[Opening RECORDS section]
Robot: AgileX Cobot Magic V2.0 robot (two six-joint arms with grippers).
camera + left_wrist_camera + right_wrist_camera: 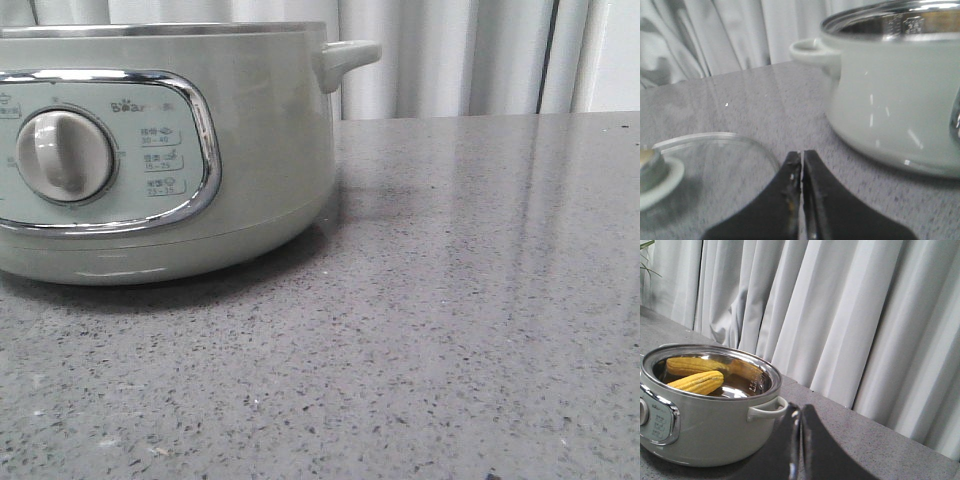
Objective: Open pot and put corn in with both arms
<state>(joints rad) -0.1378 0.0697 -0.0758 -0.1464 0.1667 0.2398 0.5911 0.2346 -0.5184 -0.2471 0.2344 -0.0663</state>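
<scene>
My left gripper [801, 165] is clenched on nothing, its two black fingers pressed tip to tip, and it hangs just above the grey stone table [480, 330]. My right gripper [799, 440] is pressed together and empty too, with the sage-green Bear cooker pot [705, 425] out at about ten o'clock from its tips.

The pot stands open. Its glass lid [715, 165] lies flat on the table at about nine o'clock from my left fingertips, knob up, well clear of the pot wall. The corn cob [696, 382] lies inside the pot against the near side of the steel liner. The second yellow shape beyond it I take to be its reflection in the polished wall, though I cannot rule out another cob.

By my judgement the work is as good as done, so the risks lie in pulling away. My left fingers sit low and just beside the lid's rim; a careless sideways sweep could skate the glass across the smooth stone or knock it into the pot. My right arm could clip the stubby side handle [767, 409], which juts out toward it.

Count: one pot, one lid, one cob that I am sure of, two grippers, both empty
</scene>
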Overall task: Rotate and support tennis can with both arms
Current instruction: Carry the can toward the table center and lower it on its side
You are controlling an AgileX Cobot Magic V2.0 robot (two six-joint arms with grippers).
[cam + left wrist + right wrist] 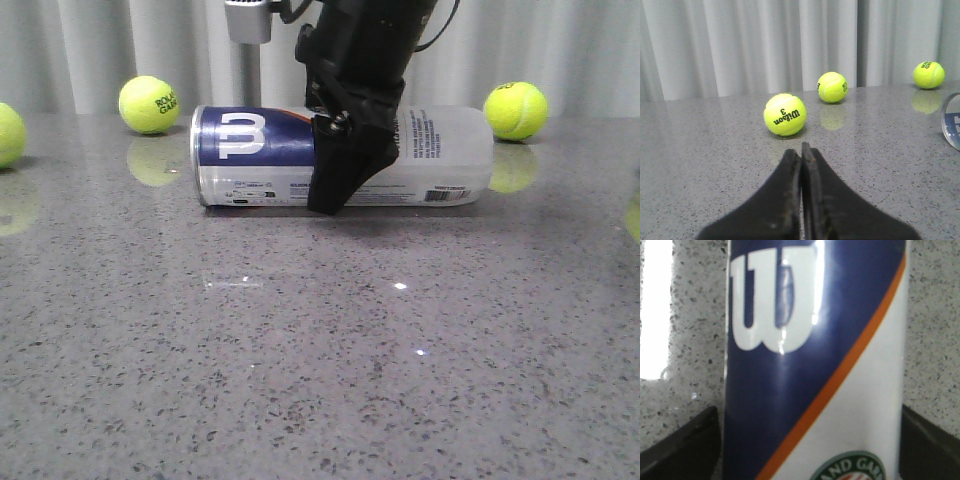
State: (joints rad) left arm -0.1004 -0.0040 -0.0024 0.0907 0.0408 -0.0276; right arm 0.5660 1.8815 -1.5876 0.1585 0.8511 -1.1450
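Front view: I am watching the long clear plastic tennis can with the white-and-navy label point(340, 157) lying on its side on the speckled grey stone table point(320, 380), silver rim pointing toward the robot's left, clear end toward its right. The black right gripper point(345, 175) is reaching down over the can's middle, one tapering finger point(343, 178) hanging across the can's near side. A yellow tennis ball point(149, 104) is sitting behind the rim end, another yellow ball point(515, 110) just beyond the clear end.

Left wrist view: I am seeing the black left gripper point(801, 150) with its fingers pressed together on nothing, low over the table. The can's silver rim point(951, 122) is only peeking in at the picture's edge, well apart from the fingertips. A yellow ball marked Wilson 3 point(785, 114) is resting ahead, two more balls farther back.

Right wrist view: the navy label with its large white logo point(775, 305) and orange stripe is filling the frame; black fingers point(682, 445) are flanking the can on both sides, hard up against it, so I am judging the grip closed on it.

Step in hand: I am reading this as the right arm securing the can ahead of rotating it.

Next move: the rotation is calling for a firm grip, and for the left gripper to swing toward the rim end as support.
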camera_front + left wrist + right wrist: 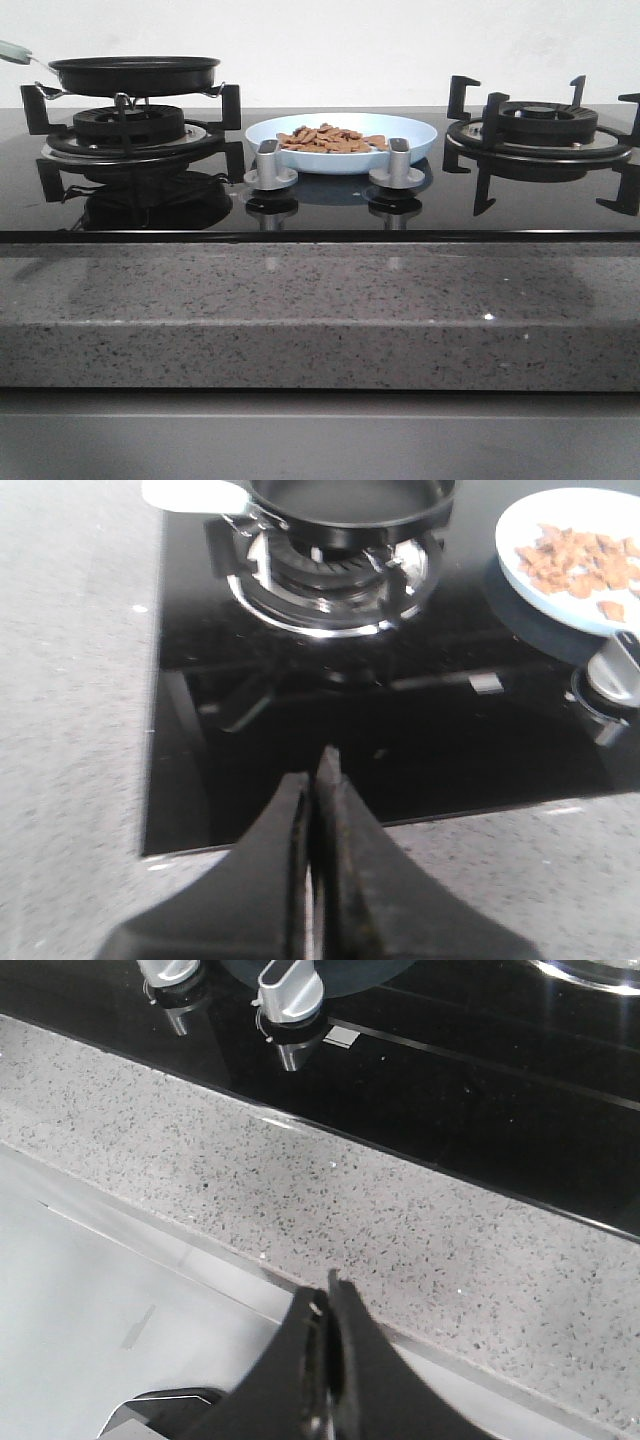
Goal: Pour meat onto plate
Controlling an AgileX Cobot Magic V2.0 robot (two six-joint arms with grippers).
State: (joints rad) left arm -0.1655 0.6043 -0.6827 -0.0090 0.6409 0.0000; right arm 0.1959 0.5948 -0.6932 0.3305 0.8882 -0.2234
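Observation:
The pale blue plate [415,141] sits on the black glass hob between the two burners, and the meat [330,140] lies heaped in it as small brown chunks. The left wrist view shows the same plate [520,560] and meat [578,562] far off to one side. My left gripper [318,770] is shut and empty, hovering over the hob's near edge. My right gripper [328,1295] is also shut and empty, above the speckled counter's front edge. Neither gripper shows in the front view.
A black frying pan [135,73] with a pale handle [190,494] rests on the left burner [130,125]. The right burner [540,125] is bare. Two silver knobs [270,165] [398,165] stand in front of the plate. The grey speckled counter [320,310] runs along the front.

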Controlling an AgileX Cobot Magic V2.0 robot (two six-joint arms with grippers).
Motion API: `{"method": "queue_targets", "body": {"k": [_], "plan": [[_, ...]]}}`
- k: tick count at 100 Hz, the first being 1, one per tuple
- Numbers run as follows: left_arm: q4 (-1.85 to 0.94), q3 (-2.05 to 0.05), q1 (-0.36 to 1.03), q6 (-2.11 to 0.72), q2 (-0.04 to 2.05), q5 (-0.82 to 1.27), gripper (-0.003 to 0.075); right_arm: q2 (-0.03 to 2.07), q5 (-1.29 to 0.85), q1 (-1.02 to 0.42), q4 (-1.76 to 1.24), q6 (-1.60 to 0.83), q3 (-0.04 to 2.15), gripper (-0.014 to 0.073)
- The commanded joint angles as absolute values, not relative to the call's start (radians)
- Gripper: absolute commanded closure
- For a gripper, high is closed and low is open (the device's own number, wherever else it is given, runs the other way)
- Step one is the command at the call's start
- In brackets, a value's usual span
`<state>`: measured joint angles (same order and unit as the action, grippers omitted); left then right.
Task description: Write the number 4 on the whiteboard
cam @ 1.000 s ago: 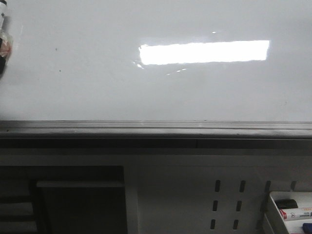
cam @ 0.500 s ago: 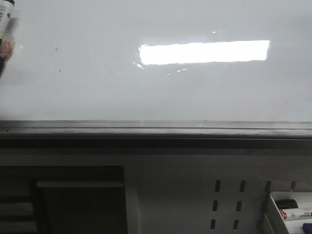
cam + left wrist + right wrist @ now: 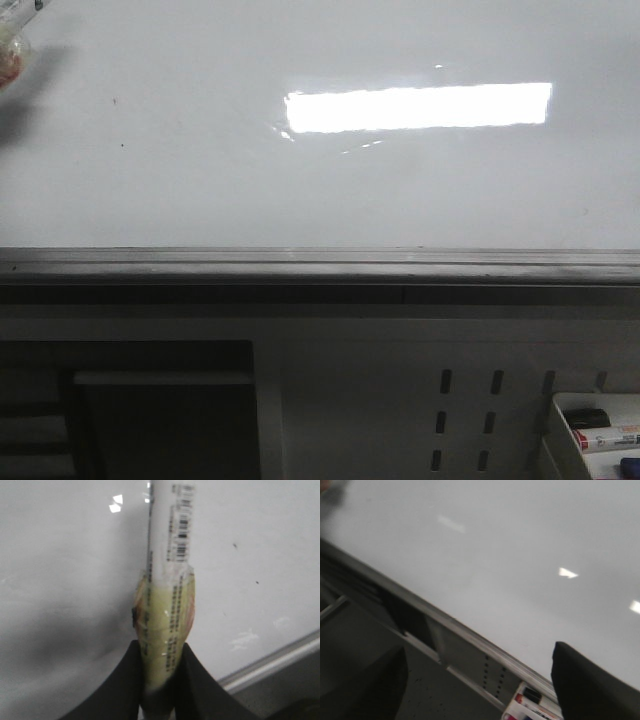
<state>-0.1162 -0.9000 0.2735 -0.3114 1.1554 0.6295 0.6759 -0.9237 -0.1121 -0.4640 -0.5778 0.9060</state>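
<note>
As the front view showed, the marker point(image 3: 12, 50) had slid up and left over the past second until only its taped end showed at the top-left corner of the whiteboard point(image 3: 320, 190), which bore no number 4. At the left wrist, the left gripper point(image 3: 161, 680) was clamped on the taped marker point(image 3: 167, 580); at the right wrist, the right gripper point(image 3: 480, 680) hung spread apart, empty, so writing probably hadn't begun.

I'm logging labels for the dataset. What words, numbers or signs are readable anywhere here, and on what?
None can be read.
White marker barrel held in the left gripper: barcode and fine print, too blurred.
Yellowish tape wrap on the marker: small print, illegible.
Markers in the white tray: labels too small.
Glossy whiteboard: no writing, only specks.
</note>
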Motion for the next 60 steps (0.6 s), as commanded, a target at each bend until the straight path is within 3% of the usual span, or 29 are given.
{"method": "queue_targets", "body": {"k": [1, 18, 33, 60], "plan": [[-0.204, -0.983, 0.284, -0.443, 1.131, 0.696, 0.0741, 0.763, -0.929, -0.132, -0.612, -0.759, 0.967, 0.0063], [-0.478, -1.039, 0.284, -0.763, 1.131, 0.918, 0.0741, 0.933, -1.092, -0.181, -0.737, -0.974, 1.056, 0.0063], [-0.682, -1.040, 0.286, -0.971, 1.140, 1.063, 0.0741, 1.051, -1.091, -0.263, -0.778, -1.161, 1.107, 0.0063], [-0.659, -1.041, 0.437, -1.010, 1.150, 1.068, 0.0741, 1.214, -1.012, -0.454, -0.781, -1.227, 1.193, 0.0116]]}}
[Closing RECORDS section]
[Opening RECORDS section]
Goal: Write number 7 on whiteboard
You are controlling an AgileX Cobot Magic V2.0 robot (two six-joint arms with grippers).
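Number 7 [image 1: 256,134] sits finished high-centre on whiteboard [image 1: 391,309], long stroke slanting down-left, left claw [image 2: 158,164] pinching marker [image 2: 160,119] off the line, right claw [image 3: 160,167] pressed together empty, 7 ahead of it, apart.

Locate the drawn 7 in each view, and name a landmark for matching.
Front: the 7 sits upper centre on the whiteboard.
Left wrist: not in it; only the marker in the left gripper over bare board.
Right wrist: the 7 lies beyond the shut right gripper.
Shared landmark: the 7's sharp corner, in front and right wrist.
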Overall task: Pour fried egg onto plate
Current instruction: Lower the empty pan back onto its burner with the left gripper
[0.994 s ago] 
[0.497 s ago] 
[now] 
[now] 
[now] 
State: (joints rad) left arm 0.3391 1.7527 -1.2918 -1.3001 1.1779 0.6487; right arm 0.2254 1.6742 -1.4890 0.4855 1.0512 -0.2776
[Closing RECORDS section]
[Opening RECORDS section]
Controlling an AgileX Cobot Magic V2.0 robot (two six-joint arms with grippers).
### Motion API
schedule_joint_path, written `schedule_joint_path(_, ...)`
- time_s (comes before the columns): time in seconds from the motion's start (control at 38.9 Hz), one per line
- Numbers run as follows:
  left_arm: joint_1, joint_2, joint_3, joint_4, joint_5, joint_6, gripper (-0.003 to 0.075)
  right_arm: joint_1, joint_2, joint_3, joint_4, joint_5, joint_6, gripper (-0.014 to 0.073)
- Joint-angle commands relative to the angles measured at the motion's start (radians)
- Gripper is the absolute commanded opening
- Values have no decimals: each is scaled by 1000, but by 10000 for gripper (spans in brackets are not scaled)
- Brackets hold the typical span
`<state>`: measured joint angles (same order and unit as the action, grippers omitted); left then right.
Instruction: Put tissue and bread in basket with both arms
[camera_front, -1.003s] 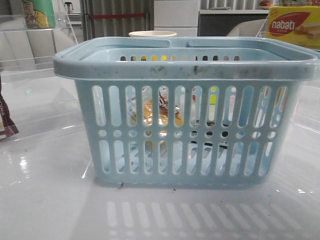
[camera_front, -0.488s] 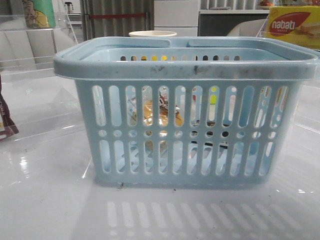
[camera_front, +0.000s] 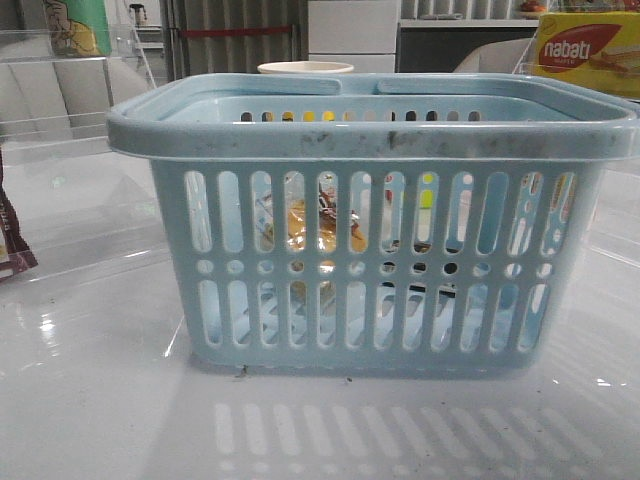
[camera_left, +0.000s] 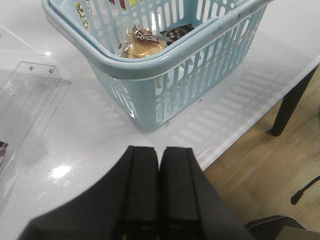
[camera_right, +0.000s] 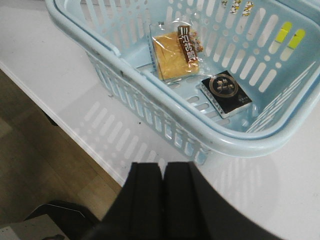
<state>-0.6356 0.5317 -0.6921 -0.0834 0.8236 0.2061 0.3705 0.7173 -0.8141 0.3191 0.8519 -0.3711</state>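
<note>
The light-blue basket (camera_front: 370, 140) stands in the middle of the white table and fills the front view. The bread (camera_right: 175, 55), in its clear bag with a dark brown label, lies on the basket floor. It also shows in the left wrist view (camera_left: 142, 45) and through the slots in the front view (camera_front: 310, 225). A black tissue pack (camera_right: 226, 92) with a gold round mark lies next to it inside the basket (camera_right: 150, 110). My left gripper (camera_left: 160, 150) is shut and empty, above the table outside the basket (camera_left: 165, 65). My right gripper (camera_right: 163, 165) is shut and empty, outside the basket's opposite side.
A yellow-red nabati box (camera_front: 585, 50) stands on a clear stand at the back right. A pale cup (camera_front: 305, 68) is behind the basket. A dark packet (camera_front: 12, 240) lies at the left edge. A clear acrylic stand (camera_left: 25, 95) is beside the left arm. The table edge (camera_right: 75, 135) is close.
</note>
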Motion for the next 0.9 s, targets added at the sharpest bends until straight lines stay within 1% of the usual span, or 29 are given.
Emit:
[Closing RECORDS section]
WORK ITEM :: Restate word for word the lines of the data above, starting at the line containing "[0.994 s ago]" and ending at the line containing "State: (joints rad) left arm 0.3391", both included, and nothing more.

RESPONSE TO THE EXERCISE ::
[0.994 s ago] 
[0.497 s ago] 
[now] 
[now] 
[now] 
State: (joints rad) left arm 0.3391 1.7527 -1.2918 -1.3001 1.1779 0.6487; right arm 0.2254 1.6742 -1.4890 0.4855 1.0512 -0.2776

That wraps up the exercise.